◆ PROBLEM TO WORK ON ◆
Each line from the one that has "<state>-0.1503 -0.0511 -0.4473" through the final line of the listing is to be written out exactly, and no other line is.

◆ SOURCE DATA ◆
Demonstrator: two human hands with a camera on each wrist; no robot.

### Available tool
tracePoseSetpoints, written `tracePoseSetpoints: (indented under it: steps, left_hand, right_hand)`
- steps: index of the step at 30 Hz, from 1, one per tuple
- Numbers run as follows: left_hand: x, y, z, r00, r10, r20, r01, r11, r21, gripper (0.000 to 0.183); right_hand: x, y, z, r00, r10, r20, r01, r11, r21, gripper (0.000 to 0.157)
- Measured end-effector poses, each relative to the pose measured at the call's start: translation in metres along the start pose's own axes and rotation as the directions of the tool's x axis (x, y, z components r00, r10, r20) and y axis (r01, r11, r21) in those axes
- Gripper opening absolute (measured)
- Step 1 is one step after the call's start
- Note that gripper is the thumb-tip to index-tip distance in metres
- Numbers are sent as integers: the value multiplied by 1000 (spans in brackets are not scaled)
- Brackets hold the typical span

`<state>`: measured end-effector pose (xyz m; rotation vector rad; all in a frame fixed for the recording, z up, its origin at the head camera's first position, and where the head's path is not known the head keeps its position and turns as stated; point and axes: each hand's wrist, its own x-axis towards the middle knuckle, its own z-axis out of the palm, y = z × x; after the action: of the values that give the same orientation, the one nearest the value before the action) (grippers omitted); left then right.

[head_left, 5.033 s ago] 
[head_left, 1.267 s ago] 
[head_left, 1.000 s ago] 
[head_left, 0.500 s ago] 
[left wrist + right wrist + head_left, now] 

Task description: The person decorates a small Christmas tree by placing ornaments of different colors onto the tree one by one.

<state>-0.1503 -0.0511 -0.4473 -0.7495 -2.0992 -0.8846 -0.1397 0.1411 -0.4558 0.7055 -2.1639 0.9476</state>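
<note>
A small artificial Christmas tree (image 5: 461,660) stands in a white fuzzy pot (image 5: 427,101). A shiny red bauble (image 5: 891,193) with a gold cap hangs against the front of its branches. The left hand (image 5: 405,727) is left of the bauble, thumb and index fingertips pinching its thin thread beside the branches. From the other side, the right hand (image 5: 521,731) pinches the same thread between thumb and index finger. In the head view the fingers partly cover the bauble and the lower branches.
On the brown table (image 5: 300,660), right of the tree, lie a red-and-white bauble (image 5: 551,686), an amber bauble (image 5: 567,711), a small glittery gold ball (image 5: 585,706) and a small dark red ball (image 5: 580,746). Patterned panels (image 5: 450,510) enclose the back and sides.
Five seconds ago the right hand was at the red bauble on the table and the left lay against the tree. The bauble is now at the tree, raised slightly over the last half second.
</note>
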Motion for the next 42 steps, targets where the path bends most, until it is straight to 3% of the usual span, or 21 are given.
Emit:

◆ SOLUTION TO THIS PROBLEM ◆
<state>-0.1503 -0.0511 -0.4473 -0.7495 -2.0992 -0.8846 -0.1397 0.1411 -0.4558 0.7055 -2.1639 0.9476</state>
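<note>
A small artificial Christmas tree (image 5: 461,660) stands in a white fuzzy pot (image 5: 427,101). A shiny red bauble (image 5: 891,193) with a gold cap hangs against the front of its branches. The left hand (image 5: 405,727) is left of the bauble, thumb and index fingertips pinching its thin thread beside the branches. From the other side, the right hand (image 5: 521,731) pinches the same thread between thumb and index finger. In the head view the fingers partly cover the bauble and the lower branches.
On the brown table (image 5: 300,660), right of the tree, lie a red-and-white bauble (image 5: 551,686), an amber bauble (image 5: 567,711), a small glittery gold ball (image 5: 585,706) and a small dark red ball (image 5: 580,746). Patterned panels (image 5: 450,510) enclose the back and sides.
Five seconds ago the right hand was at the red bauble on the table and the left lay against the tree. The bauble is now at the tree, raised slightly over the last half second.
</note>
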Motion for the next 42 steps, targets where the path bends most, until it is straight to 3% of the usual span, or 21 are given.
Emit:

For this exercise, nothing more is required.